But if I had a further bit of advice it would be to stretch your budget a bit further - to around the £1000 mark and consider something like the Kona Sutra which has a much better frame and wheels than the cheaper options. And a better frame and wheels spells extra comfort and durability, which matters on a tour. Having said that, the Edinburgh Coop bikes have Reynolds Steel frames which to be honest, are the bees knees. Amazing really that they are selling these bikes a these prices.


----------



## corshamjim (10 Apr 2011)

If it were me I'd go for either the Claud Butler Regent or the Dawes Vantage. I really wouldn't buy it without trying one first though, so if your lbs don't stock anything suitable I'd maybe think about going a bit further to find a shop that does.

I expect you will find drop bars on a touring bike which fits you much more comfortable than a sprightly road bike - but then again you might still dislike them.


----------



## aberal (10 Apr 2011)

Oh yeah, should have included the Dawes Horizon - just above your budget but a quality bike with years of pedigree, see here Really nice looking bike too. Personally I'd avoid the two mentioned above (no offence mate



) for the simple reason that they have aluminium frames. Cheap and lightweight certainly, but they will give a harsher ride than steel and if they get damaged/bent/broke - can't be fixed. Steel can be bent back into shape or welded. It's slightly heavier but generally more resilient and comfier.


----------



## HelenD123 (10 Apr 2011)

I'm torn as to what advice to give you about the drops. I have them on my Ultra Galaxy and felt incredibly nervous and unsafe with them to start with. When trying to brake from the hoods going downhill I couldn't press them hard enough to feel able to stop. To get into the drops I'd have to stop at the top of hills and move my hands down before setting off again! I was a bag of nerves on my first tour TBH. I was seriously thinking about converting the bike to straight bars when my boyfriend told me about flared drop bars. I got some On One Midge bars and haven't looked back. How far have you toured on flat bars? If you find them comfortable I wouldn't discount them. It would leave you more to spend on the rest of the bike as STIs are more expensive.


----------



## mcshroom (10 Apr 2011)

Another vote for the Vantage - as an owner of one. 

Good solid bike which has carried me 2700 miles including a bit of light off-roading and snow riding with nothing needing changing but brake pads, chains and one cassette. Basically it the same as the older Dawes Horizon before the Horizon moved to a steel frame. Also it's available for £420 if you don't mind having a 2010 version (which is as far as i can see the same as the £600 2011 version



)

The 2200 series shifters are efficient enough and the oryx brakes do stop you even if they aren't as strong as v-brakes. 

Drops were a bit scary to start with, but it is amazing how quickly you get used to them. Also a tourer is more upright than a racer so doesn't feel quite like your about to tip yourself over the handlebars all the time 

If you don't want drops, then look for a good, non-suspension hybrid and fit either bar ends or butterfly bars to it. I'd recommend drops but the best bike for you is the one you feel comfortable riding.
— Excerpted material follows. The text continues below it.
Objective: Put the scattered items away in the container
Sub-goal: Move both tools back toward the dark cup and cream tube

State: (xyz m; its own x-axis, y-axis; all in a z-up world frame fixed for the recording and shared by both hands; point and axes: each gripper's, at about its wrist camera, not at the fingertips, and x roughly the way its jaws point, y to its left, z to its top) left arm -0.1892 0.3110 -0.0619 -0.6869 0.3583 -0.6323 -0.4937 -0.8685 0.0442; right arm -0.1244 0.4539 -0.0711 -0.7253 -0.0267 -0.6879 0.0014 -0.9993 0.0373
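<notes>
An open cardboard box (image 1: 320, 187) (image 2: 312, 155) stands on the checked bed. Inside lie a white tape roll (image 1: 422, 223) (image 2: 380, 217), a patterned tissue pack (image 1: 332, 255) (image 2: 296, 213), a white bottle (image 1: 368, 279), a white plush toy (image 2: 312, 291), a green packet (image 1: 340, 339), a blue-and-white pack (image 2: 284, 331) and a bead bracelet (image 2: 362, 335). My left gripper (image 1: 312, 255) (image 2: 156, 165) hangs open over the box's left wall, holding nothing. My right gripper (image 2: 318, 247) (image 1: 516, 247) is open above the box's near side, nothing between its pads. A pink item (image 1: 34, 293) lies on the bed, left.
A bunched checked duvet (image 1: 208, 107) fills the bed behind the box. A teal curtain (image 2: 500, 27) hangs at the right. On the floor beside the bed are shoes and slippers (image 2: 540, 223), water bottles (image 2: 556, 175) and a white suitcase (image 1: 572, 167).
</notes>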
I have also done a tour on a hybrid with a flat bar and bar ends and it was perfectly ok.


----------



## snorri (10 Apr 2011)

Drop bars are a personal choice, if you don't like them it doesn't stop the bike being good tourer if you choose something different.
Some of our UK fashionistas throw up their hands in horror at butterfly bars, but these offer a variety of handholds and are probably more popular than drop bars on tour bikes in mainland Europe.


----------



## andym (10 Apr 2011)

Hmm, I think you've been around on this forum to know that there's very little we all agree on (in fact I'd be a hard-pressed to think of anything, beyond of course that getting out and about on a bike is A Good Thing). 

And even if we all agree that doesn't mean it's right for you.

I think the best place to start would be what you like and don't like about your current bike. Are the problems with it so fundamental that they can't be fixed? You could for example fairly easily buy a pair of steel forks to replace the carbon ones, to take the first problem. You might also be able to buy a new frame and reuse many of your current bits.

Can you list the things that aren't right about your current bike? That should definitely form the basis for the wish-list for the next one - and help people give you advice.


----------



## TwoInTow (11 Apr 2011)

You're right, andy - I wasn't _really_ expecting anyone to agree! Still, you sometimes get 'another vote' for something, and if I had a few of those it would give me a starting point.

My current bike is just lovely - the only expensive thing I have ever bought myself! It's a Trek hybrid - but really close to the road-bike end of the spectrum, except that it has granny gears. It's light and smooth, and I can go up hills in it that I could only dream about on a less good bike! It has straight bars and bar ends, which have been fine for me, but because of the carbon front forks, I have only ever toured with it using a BOB trailer. Since we are always carrying the kids' gear as well as ours, there's no way at this point I could cut down to just rear panniers, but the number of times I've had to detach the trailer to get through a gate, heave it over the gate etc...  Its wheels have hardly any spokes too (don't ask me how many) so asking for trouble on rougher roads/tracks, I'm sure.

But I'm being spoilt here and I don't want to cannibalise this bike for a tourer. I love just taking it out for a ride in the country, on back lanes etc - I did that yesterday in the sunshine and it was heaven! So I'd rather just keep it as is, and splurge on a tourer.

The longest tour I've done on that bike was 330 miles. I felt comfortable in the upright position, although my bum got sorer than it has ever been and I had to buy a new saddle halfway! I have ordered a B17 to try out already, and will pick it up today. Hopefully that will do the trick. Apart from that there is nothing I don't like about my current bike. But it's not right for touring.

It sounds like it really is worth a try with the drops, and if I can't get over the shakiness, Helen's ideas will get me through.

So I'll go to the LBS today and start asking about Dawes, I think...


----------



## Barbelier (11 Apr 2011)

+1 for the Revolution Country Explorer.

Bought one for doing JOGLE last year and have done over 4,000 miles on it so far, without a single problem.
A cracking bike for the price.


----------



## roundisland (11 Apr 2011)

I brought a 2010 dawes galaxy like new condition off ebay for £390, I think its a superb bike. If you go the second user route making sure you get the correct size can be a bit of a problem.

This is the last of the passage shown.